FullStory's sales team won't show you pricing on their website. There's a reason for that. By the time you get a quote, you're usually staring at a five-figure annual contract built for enterprise product teams — not a marketing team trying to figure out why the demo request form loses 40% of visitors.
If you're a marketer who just wants to watch sessions, spot friction, and recover leaks in your funnel, you don't need FullStory's autocapture engine or its data governance layer. You need something focused, priced for a real marketing budget, and ideally in a tool that speaks the language of revenue — not just events.
Here's an honest look at what's available under $100/month.
Why marketing teams outgrow FullStory quickly
FullStory was built for product and engineering. That shows up in three ways.
Pricing is opaque and scales with sessions. Quotes start in the thousands per month and climb fast as traffic grows. A mid-sized B2B site doing 50k monthly visitors will often see $15-30k annual quotes.
The UX is engineering-centric. Funnels, conversions, and form analytics exist, but they live behind a learning curve designed for data-curious PMs, not a performance marketer trying to diagnose a Google Ads landing page on a Monday morning.
Lead recovery isn't the point. FullStory records sessions beautifully. It does not natively tell you "this visitor filled out 3 fields, abandoned, and here's their email." For marketing teams, that's the entire game.
What "under $100" actually gets you
The session replay market has split into tiers. Under $100/month, you have three realistic options worth comparing.
1. Microsoft Clarity — free, but limited
Clarity is free forever. That's the pitch, and it's a real one. You get unlimited session replay, basic heatmaps, and rage-click detection.
The catch: Clarity has no funnel analytics worth the name, no form abandonment recovery, no way to tie a session to an identified lead, and Microsoft uses your data to train its own models by default. For single-site marketing teams who just want to watch sessions, it's fine. For anyone running paid campaigns who needs to know which lead abandoned which form, it falls over.
We've written more on the Clarity limitations here.
2. Hotjar — popular, but pricing has drifted
Hotjar used to be the obvious pick. It still shows up on every "best alternatives" list by reflex. But the Business plan starts at $80/month for just 500 daily sessions — and jumps fast once traffic grows.
Hotjar is strong for heatmaps and surveys. It's weak at lead identification and form recovery. If you're running a content site and just want visual feedback, Hotjar is defensible. If you're running a lead gen site where every form fill is worth $200+, you'll outgrow the session caps before you get useful insights. Full Hotjar comparison here.
3. CloseTrace — built for marketing lead recovery
Full disclosure: this is our tool. But the positioning is specific enough that it's worth being direct about when it fits and when it doesn't.
CloseTrace was built around one observation: marketing teams don't need a generic session replay tool. They need to recover the leads that slipped through the cracks. So we built session replay, heatmaps, and funnels into a single workflow, then added lead recovery — the ability to capture partial form submissions and match abandoned sessions to identified visitors.
Pricing starts well under $100/month for most mid-sized sites. See the full pricing page.
Where CloseTrace isn't the right fit: if you have a product team that needs SOC 2 Type II, custom data residency, and cross-platform mobile SDKs, FullStory or Contentsquare are still the right choice.
The features marketing teams actually use
After talking to hundreds of marketing teams, the honest list of what they open daily looks like this:
- Session replay filtered by campaign source. Watching UTM-tagged sessions is 10x more useful than watching random traffic.

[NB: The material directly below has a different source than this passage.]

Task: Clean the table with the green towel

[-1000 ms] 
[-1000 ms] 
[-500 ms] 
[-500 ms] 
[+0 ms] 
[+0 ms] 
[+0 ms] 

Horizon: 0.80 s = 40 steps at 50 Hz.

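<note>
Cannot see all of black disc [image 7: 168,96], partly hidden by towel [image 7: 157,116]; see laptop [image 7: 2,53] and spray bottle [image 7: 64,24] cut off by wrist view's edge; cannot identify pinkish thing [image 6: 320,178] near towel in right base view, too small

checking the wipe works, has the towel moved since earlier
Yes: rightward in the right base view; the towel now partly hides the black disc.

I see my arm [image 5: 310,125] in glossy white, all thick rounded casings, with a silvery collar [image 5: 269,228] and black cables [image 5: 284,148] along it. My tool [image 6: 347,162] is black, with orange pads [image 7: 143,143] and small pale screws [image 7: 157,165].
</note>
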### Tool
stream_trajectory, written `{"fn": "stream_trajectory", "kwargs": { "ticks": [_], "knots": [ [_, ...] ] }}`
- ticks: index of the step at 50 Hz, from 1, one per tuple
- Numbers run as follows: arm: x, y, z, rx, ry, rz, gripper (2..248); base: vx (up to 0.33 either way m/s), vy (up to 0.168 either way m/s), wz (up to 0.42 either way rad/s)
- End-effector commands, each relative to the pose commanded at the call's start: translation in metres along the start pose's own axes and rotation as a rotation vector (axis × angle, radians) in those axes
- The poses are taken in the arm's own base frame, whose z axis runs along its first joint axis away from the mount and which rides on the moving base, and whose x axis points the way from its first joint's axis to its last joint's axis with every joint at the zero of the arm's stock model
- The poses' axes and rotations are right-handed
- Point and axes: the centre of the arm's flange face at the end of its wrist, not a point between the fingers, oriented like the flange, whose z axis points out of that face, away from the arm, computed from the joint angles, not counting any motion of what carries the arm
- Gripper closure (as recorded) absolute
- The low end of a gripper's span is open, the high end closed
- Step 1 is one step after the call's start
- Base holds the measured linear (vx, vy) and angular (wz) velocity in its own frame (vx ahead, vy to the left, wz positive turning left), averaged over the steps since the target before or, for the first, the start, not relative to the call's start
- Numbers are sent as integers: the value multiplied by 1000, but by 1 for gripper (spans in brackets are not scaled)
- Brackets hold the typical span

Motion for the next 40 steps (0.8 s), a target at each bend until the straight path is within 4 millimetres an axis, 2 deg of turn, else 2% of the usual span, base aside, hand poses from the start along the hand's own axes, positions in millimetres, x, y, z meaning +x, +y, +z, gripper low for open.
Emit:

- Form abandonment capture. Knowing what field killed the conversion — and ideally getting the email address of the person who bailed. We've covered this in depth in the form abandonment guide.
- Funnel drop-off views. One screen that shows where in a 4-step flow you're losing people.
- Heatmaps on landing pages. Not as the main event, but as a quick sanity check for new page variants.
FullStory does #1 and #3 well. It requires extra integration work for #2 and treats #4 as a secondary feature. Under-$100 alternatives typically specialize — Clarity nails #4, Hotjar nails #4 and half of #3, CloseTrace focuses on #2 and #3.
A decision framework, not a ranking
Ignore listicles that just rank tools. The real question is which feature lives at the center of your workflow.
- Your main goal is visual feedback on page layouts → Clarity (free) or Hotjar.
- Your main goal is understanding product usage → Heap or Contentsquare, but budget $500+/month.
- Your main goal is recovering lost leads from form abandonment → CloseTrace is the reason we built it.
- You need enterprise governance → Stay on FullStory. The price is the price.
The practical takeaway
Before you book a FullStory demo, open your last 30 days of paid search data. Find the landing page with the highest cost-per-lead. Count how many form submissions started but didn't finish — if your current analytics can't tell you that, that's the first gap to close.
You don't need a $2,000/month replay tool to answer that question. You need a tool priced like a marketing line item that captures partial form data, replays the session, and shows you the friction. Pick the cheapest thing that does that, and put the savings into the ad budget.
The session replays are nice. The recovered leads are what pay for the tool.